COMEÇANDO PELO EPÍLOGO
            (Um nascimento... comemorando(?) o último Natal do Século e do Milênio.).
          O soldado olhou para o ventre de Eva e viu a intusmescência avançada; era simplesmente uma garota em torno de seus 16 anos, vagando com os olhos vidrados em meio a um bando de presos cujo destivo não seria outro: a morte!
          Num ímpeto último de piedade, pegou-a pelo braço, retirou-a daquele meio, colocou-a em seu jeep enquanto via, não tão passivo, as metralhadoras que cospiam fogo e balas sobre os corpos daqueles pobres coitados que gemendo caíam, uns sobre os outros, sem entender porque tinham que morrer.
          A tropa terminou o serviço, abandonou o local. José, era esse o nome do soldado, dirigiu-se ao seu jeep e, nele encontrou Erodes, seu par constante na guerra, um guerreiro, jovenzinho ainda, mas formado para se tornar um soldado frio, calculista e eliminador sem piedade dos que um dia poderiam vir a ser guerrilheiros um dia. Assim todos eram vistos: crianças, jovens e velhos.
          Erodes chegou no jeeep, excitado pela matança, agarrou Eva, um, vários beijos. Eva o repeliu, sem nenhuma palavra, já não falava mais. A fala de Erodes veio através dos bofetões, socos e pontapés.
Eis que o furúnculo começou a romper. Um bebê se fez anunciar. A intumescência quis vir a furo. Erodes batia e gritava:
          — Venha seu imbecil, ponha tua cabeça nesse mundo que eu quero explodí-la seu guerrilheirinho filho de uma puta!
          E a metralhadora apontava ameaçadoramente para as agonias de um parto, que avançado pelos maus tratos se fazia impertinente.
          Eva gemia, se contorcia, gritava, nem entendia o que acontecia ali, naquele momento, mas exasperava-se para se ver livre do soldado e daquele horror que lhe plantaram no ventre pela força, não do amor, mas do ódio de uma guerra.
          José, mais uma vez, num ímpeto de piedade, talvez, avançou sobre Erodes e, na desconversa, acabou matando-o. Era preciso fugir.
          Eis que surge, afinal, uma menininha, mais uma para ser estuprada pelo mundo. Eva a ignora. Não a quer. Não sabe que a ama. José a enrola em panos verdes do exército e sai em busca de auxílio. Onde? Uma família? Eva já não é mais recebida pelo pai, pelo irmão e pela mãe ( que mesmo em lágrimas é obrigada a lhe virar as costas), afinal ela é um sem-vergonha, uma puta, uma desonrada, não tem mais família.

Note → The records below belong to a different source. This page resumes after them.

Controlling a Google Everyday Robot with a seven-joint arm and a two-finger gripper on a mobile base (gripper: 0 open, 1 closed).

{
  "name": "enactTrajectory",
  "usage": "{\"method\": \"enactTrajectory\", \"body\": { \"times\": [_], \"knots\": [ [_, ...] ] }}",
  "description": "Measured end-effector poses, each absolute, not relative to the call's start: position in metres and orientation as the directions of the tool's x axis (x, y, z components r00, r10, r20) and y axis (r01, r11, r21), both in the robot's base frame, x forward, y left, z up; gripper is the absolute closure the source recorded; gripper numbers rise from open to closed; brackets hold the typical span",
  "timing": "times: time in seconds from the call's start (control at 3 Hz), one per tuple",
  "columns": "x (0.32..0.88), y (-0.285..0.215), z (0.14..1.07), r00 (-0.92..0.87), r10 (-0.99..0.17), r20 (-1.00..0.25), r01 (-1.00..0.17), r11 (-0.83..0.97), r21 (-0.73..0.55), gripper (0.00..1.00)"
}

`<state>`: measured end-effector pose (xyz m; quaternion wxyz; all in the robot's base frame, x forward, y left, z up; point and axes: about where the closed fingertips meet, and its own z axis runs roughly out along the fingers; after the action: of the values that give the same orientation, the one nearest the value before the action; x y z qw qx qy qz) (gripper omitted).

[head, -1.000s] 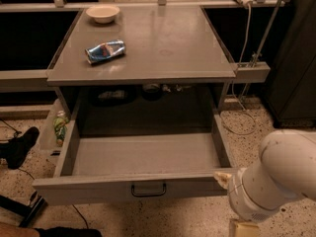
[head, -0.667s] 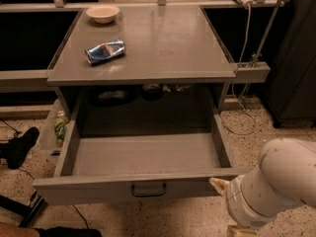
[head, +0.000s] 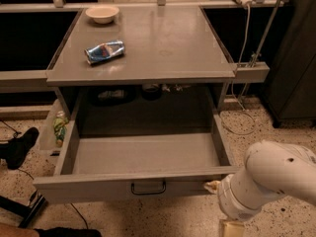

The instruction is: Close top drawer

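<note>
The top drawer [head: 143, 154] is pulled far out from under the grey table, and its shallow tray is empty. Its flat front panel [head: 89, 188] faces me, with a small dark pull handle [head: 148, 187] at the centre. My white arm [head: 276, 179] comes in from the lower right. Only a pale tip of the gripper [head: 213, 185] shows, at the right end of the drawer front, against or just in front of the panel. The wrist hides the remainder of the gripper.
On the grey table top [head: 163, 43] lie a crushed blue packet [head: 104, 51] and a beige bowl [head: 102, 13]. A green bottle [head: 59, 125] stands left of the drawer, near a black shoe [head: 17, 147]. Cables [head: 237, 125] and a dark cabinet [head: 296, 58] are at the right.
My arm and gripper tip have shifted slightly left and down toward the right end of the drawer front. The drawer has not visibly moved.
</note>
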<state>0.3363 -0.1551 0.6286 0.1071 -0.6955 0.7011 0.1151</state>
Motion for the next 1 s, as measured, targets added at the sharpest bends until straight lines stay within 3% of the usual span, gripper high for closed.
{"method": "enactTrajectory", "body": {
  "times": [1.0],
  "knots": [
    [0.475, -0.102, 0.618, 0.047, -0.916, -0.398, -0.998, -0.022, -0.066, 0.00]
  ]
}}
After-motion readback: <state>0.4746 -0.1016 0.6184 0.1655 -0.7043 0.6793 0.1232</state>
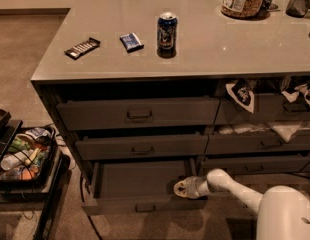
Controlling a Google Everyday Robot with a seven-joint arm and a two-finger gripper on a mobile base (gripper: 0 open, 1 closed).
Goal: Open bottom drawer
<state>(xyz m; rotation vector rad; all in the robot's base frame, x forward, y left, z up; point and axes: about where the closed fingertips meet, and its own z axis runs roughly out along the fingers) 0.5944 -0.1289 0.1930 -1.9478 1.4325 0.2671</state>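
floor: beige carpet (25, 49) | grey counter (245, 49) | black cart (54, 176) left | gripper (182, 188) low, before counter
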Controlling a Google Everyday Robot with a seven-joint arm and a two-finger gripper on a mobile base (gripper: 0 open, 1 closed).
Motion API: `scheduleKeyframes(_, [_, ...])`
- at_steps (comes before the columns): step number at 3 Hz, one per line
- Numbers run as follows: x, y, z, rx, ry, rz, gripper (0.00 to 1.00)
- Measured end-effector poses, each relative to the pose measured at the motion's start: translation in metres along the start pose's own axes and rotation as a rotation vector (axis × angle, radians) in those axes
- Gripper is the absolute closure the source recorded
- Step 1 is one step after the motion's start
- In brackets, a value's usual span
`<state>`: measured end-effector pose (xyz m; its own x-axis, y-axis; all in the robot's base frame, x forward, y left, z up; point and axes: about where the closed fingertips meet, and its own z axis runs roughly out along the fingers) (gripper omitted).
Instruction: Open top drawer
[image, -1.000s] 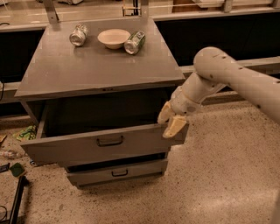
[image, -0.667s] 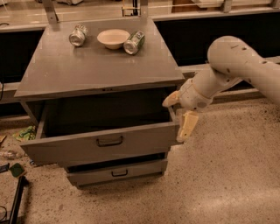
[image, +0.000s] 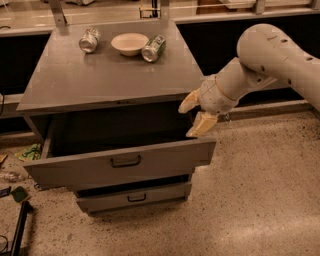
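The top drawer (image: 165, 159) of the grey cabinet stands pulled out. Its wide flat front carries a small dark bail handle (image: 125, 161), and its deep interior (image: 120, 127) is dark and looks empty. My gripper (image: 195, 114) hangs just above the drawer's right end, near the right front corner of the cabinet top (image: 100, 80). Its two cream fingers (image: 202, 125) are spread apart, hold nothing and do not touch the drawer. A shallower lower drawer (image: 160, 194) sits slightly out beneath.
On the cabinet top at the back stand a white bowl (image: 129, 43) and two cans lying on their sides (image: 89, 40) (image: 153, 48). Litter (image: 31, 151) lies on the speckled floor at the left. A dark pole (image: 19, 231) is at the bottom left.
My gripper has risen from beside the right end of the drawer front to above that end. The drawer has stayed open at the same place.
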<state>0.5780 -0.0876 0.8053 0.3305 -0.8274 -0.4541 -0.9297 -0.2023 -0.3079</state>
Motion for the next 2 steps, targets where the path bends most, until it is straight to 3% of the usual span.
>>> scheduleKeyframes(2, [-0.006, -0.036, 0.031, 0.02, -0.046, -0.014, 0.9])
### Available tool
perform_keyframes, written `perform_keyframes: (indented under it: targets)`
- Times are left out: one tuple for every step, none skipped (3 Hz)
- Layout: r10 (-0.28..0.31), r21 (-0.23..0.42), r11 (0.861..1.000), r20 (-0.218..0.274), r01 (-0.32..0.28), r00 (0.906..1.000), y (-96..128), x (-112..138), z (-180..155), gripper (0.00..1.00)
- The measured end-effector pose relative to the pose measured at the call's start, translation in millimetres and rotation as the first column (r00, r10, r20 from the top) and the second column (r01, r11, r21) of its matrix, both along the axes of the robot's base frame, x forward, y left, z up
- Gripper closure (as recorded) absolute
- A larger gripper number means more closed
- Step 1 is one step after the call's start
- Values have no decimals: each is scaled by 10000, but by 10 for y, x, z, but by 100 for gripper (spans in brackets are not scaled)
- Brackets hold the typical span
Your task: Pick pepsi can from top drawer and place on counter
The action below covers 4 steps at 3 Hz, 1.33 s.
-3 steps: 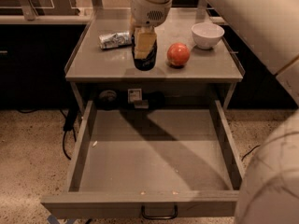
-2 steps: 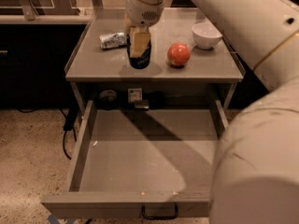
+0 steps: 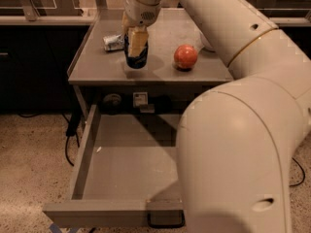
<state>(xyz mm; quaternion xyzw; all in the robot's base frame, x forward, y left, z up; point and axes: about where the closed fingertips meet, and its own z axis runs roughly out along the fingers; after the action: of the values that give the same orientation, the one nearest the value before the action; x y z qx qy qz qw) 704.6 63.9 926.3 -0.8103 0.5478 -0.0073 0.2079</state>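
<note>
The pepsi can, small and dark blue, stands at the front middle of the counter. My gripper comes down on it from above. A tan finger lies over the can's front and its upper part is hidden. The grip looks shut on the can. The top drawer is pulled out below the counter. Its floor is bare, and its pull handle shows at the bottom edge.
A silvery dented can lies on the counter left of the gripper. A red round fruit sits to its right. My large white arm fills the right side and hides the drawer's right part. Black cables lie on the speckled floor at the left.
The gripper and the can have shifted a little left along the counter. My arm has swung further into the foreground on the right.
</note>
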Motion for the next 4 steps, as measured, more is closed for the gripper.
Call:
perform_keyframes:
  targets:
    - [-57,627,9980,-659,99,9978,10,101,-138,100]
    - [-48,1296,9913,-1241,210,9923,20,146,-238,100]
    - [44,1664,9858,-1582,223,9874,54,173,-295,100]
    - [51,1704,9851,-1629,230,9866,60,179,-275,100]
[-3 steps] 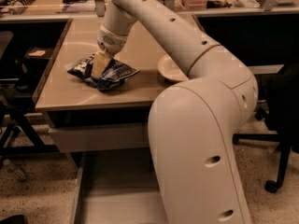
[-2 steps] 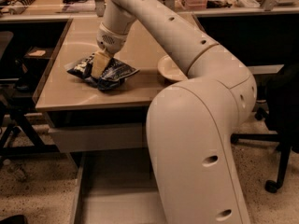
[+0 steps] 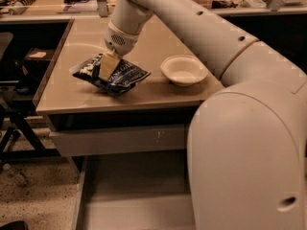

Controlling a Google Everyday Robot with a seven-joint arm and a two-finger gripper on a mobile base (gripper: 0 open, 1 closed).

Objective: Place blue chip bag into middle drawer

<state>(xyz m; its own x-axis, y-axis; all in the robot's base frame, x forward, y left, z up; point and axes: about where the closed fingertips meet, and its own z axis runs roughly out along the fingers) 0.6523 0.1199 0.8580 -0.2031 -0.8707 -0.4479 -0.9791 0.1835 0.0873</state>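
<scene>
The blue chip bag [image 3: 120,75] lies crumpled on the tan desk top [image 3: 158,95], left of centre. My gripper [image 3: 108,67] comes down from the arm above and its pale fingers are closed on the bag's middle; the bag bulges up around them. The middle drawer [image 3: 134,195] stands pulled out below the desk's front edge, with a flat grey floor and a low left wall [image 3: 80,195]. Its right part is hidden behind my arm's big white body [image 3: 249,162].
A white round bowl [image 3: 184,70] sits on the desk right of the bag. A grey drawer front with pale scratch marks [image 3: 120,140] sits above the open drawer. A dark chair and its frame [image 3: 14,104] stand at the left. Cluttered benches run along the back.
The bag and my gripper stay in the same spot on the desk. My arm's white body sits further right in view, so the whole bowl now shows.
</scene>
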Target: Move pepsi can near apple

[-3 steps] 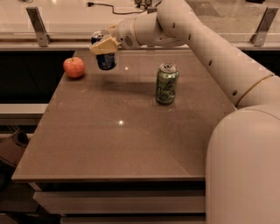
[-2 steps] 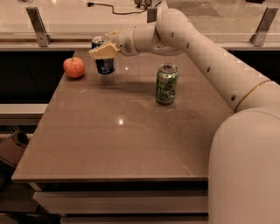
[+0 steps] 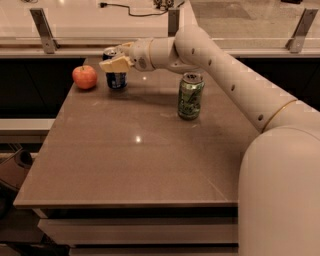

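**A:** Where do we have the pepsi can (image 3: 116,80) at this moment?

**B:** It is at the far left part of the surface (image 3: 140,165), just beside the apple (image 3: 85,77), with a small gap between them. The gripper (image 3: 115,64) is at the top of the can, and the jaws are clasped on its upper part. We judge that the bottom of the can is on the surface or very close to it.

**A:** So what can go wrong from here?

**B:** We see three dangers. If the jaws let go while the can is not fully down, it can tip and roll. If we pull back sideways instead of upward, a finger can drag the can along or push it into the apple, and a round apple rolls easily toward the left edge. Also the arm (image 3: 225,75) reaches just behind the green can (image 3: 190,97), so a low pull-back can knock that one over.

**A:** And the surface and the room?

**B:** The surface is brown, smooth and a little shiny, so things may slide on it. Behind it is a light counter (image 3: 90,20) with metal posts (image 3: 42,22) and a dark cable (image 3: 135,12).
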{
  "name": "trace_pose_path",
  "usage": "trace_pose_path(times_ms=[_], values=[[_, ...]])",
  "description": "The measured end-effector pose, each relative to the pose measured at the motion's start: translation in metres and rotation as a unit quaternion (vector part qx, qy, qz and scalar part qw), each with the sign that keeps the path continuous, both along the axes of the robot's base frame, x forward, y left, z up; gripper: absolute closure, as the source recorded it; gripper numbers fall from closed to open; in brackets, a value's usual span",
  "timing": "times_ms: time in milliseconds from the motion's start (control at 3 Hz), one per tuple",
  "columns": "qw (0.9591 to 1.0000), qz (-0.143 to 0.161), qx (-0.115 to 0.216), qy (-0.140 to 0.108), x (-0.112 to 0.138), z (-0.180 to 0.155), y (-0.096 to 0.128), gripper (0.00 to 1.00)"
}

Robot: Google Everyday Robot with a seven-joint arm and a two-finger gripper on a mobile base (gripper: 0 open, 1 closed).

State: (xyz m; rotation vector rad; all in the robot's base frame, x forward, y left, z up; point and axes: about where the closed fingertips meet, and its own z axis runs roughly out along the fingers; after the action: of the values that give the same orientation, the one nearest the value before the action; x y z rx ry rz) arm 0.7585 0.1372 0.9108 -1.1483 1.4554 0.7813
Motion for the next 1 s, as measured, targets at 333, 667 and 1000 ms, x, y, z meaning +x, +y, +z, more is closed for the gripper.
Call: trace_pose_path(times_ms=[333,667,1000], values=[[1.0000,-0.002,0.002,0.000,0.0026,-0.0051,0.0028,1.00],[0.9999,-0.001,-0.011,-0.004,0.0036,-0.0075,0.0059,0.83],[0.9999,0.001,-0.011,-0.003,0.0029,-0.0084,0.0087,0.60]])
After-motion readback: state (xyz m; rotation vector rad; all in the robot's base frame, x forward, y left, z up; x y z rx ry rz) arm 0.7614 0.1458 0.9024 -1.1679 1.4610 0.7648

          José e Eva emprendem uma luta pela sobrevivência, resta-lhes um contato, a Cruz Vermelha. Lá Eva e o bebê teriam o abrigo  necessário. O caminho é longo.
          Os dias passam. As mortes acontecem, a fuga prossegue. Perdem seu jeeep. Vem a chuva, o frio, a fome. Eva não tem leite. Era preciso buscá-lo nas cabras que ainda conseguiam sobreviver escondidas nas montanhas. Uma garrafa vazia e uma “camisinha (preservativo), que o soldado carregava, constiuíram a mamadeira do bebê.
          Um dia, bem cedo,  Eva saiu em busca de ajuda. Nem sabia onde e como, mas saiu, Não houve nunca uma palavra. Só olhares perdidos e o bebê.
          Eva, feia, magra, desengonçada, não servia mais para os prazeres dos solados. Não houve piedade. Para economizar balas, paus serviram para a matança de mais um grupo de supostos guerrilheiros, Eva estava lá e lá ficou para sempre.
          José seguiu sozinho com o bebê.
          Uma criança, mais uma, sem pai, sem mãe, sem família, chegou à cruz vermelha, foi deixada lá por alguém que teve que retornar à batalha, com o coração queimando e os olhos quase cegos pelas águas que continuaram insistindo em cair daquele corpo sofrido.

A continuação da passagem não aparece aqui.